» Instructions for the task
Working from the listing below, set down every line exactly.

» Data below

------------------------------------

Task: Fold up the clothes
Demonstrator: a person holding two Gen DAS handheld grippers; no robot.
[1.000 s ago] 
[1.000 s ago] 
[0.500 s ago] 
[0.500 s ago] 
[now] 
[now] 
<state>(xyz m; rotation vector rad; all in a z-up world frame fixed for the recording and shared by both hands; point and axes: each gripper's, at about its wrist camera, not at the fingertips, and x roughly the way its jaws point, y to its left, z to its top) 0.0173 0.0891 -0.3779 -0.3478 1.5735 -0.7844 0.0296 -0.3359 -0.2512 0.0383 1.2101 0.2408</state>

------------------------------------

» Task answer
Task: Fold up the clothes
Demonstrator: a person holding two Gen DAS handheld grippers; no robot.
[1.000 s ago] 
[1.000 s ago] 
[0.500 s ago] 
[0.500 s ago] 
[now] 
[now] 
<state>(xyz m; rotation vector rad; all in a z-up world frame fixed for the recording and shared by both hands; point and axes: each gripper's, at about its wrist camera, not at the fingertips, and x roughly the way its jaws point, y to its left, z to its top) 0.0173 0.0891 -0.3779 -0.3478 1.5735 -0.7844 0.0296 -0.3359 -0.2512 0.0383 1.2101 0.2408</state>

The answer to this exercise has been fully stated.